====== DATA EXTRACT

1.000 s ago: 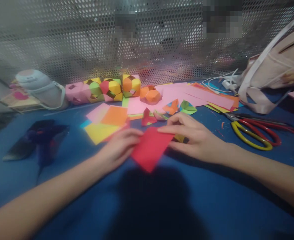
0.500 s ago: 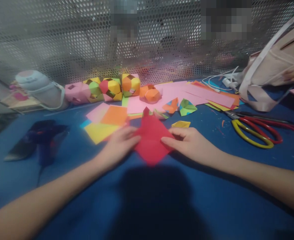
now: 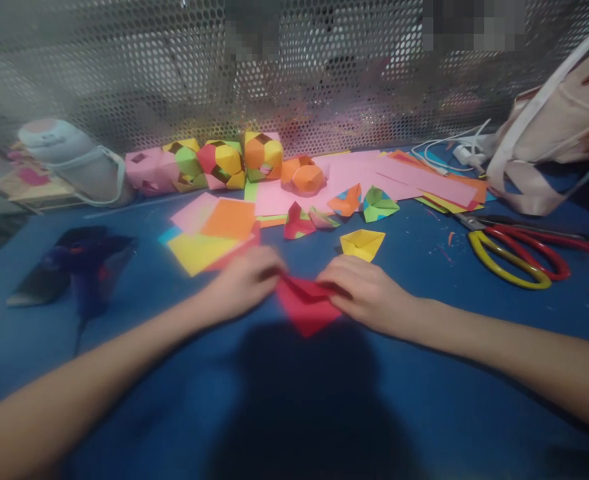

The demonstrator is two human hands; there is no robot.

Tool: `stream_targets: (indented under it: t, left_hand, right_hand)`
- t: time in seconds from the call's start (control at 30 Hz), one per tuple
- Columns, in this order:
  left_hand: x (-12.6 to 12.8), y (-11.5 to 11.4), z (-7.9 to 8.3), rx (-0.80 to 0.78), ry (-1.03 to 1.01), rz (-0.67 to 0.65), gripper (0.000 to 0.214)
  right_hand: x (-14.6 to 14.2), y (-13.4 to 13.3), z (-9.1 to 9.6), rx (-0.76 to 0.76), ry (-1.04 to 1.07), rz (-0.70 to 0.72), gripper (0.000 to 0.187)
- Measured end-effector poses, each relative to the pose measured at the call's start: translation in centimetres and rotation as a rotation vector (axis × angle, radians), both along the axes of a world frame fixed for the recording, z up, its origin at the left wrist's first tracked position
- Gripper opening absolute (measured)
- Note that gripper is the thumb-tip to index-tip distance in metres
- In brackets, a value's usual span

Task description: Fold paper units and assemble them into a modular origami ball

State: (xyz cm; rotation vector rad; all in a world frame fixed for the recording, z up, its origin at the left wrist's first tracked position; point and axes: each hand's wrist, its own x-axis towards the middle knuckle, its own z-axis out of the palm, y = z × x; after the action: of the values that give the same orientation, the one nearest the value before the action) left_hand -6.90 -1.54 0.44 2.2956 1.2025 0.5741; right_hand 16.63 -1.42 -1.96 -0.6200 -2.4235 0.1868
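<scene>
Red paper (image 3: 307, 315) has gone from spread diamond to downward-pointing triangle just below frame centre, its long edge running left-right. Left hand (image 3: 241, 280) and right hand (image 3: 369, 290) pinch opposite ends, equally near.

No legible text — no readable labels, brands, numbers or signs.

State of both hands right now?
Left hand: closed, holding the red paper by its left side.
Right hand: closed, holding the red paper by its right side.
</scene>
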Motion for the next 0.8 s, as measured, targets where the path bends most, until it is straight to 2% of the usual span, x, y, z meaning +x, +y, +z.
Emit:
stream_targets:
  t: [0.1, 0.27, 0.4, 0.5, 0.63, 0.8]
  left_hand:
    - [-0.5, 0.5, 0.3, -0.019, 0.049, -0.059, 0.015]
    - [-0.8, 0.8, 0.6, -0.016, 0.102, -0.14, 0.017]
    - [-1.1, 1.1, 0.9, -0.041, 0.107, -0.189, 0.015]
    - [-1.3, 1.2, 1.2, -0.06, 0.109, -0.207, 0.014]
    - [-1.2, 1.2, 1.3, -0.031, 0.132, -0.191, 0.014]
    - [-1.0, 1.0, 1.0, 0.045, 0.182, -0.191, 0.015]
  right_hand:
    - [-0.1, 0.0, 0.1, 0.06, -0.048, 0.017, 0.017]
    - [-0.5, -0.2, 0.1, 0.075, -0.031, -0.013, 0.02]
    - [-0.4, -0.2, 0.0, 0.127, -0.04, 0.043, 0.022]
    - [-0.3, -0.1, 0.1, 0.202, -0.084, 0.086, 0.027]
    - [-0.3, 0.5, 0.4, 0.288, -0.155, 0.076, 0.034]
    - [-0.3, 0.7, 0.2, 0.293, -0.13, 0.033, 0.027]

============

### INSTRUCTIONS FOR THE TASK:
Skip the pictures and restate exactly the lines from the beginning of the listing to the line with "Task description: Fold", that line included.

### OUTPUT:
1.000 s ago: 
0.500 s ago: 
now: 

The demonstrator is two human hands; there is no robot.

Tool: `stream_targets: (indented under it: t, left_hand, right_hand)`
- t: time in seconds from the call's start (control at 30 Hz), one per tuple
- Columns, in this order:
  left_hand: x (-12.6 to 12.8), y (-11.5 to 11.4), z (-7.9 to 8.3), rx (-0.80 to 0.78), ry (-1.03 to 1.01), rz (-0.67 to 0.65), gripper (0.000 to 0.214)
  right_hand: x (-14.6 to 14.2), y (-13.4 to 13.3), z (-9.1 to 9.6), rx (-0.76 to 0.76), ry (-1.04 to 1.07), rz (-0.70 to 0.72), gripper (0.000 to 0.187)
- Measured end-effector poses, each relative to the pose measured at the call's start: translation in centimetres and rotation as a rotation vector (axis × angle, radians), both along the axes of a world frame fixed for the recording, z up, its origin at the left wrist's first tracked position
- Gripper opening absolute (measured)
- Note that gripper is the thumb-tip to index-tip distance in metres
- In brackets, a value's usual span

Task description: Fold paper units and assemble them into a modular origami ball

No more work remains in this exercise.